In it, readers will find plenty of the traditional tourist attractions.
For instance, a page on the Brooklyn Bridge describes how the 1,595 foot span was built using the innovative pulley-and-reel system that made it possible to weave the enormous supporting cables. During the bridge's 16-year construction, over 20 people died.
Race to the sky
The construction of the Chrysler Building offers an intriguing backstory, as well. A "stunning statement in Art Deco style by architect William Van Alen," the building was for a short time the world's tallest, before the Empire State Building was completed. Diamonstein tells the story of how a secretive Van Alen achieved that goal over other architects who were also aiming to build the highest skyscraper.
And then there's the Empire State Building, symbolizing all that is New York. Designed by William Lamb and completed in 1931, the building won the "world's tallest" race that reached a frenzy in the late 1920s.

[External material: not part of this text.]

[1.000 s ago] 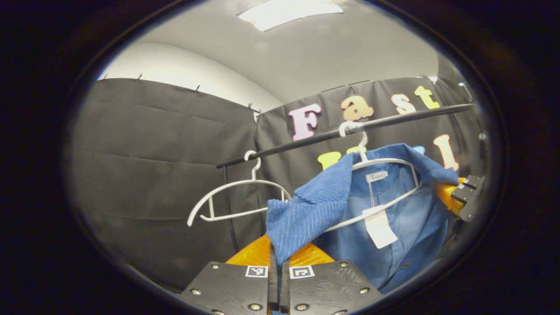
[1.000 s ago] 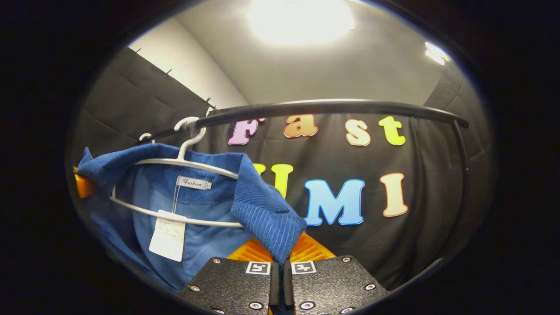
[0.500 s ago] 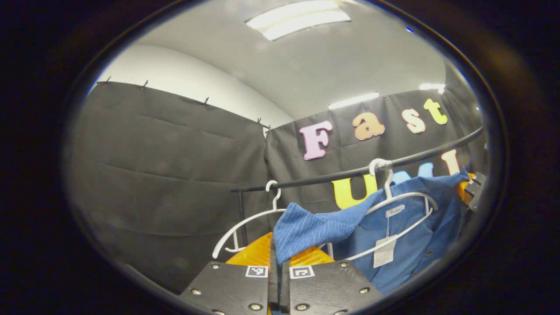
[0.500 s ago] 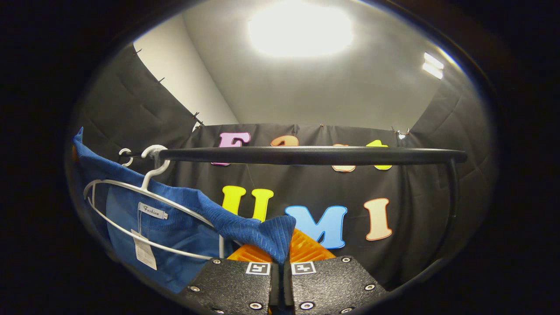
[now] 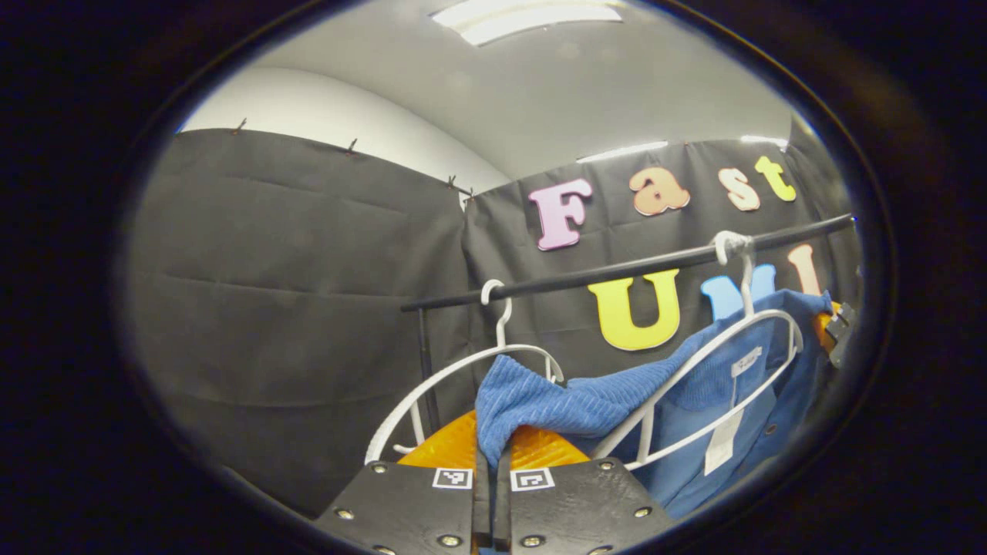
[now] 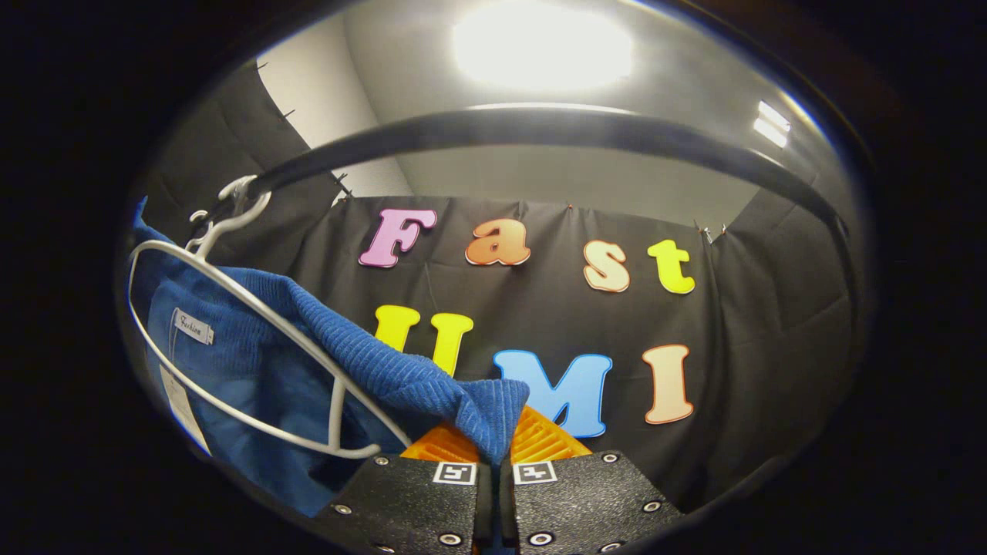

Closer to the ground, and back in time, readers get a glimpse of Castle Clinton, built in 1807. Once a fort that promised security to the island of Manhattan, the castle was converted to a gathering place for social events, and later an immigration depot where an estimated 7.5 million people were processed as they made their way to the American dream.
All things considered
Fast-forward to the 1963-1964 World's Fair and its physical center and visual logo: The Unisphere. Its structural steel cage symbolized the dawn of the space age and "a shrinking globe and an expanding universe."
But "Landmarks" doesn't focus solely on the obvious tourist attractions. Diamonstein gives careful consideration to less spectacular, but still intriguing, works that have turned New York into a patchwork of architectural style. The American Standard Building (1923-1924), for instance, receives as much attention as St. Patrick's Cathedral.
Diamonstein, the chairperson of New York's Historic Landmarks Preservation Center, originally put the book together to reflect the city's cultural, historic and architectural heritage. Now, with New York celebrating the centennial anniversary of the creation of a Greater New York among the city's five boroughs, the revised "Landmarks" offers additional sections on more than 100 newly designated landmark buildings, interiors and 12 historic districts.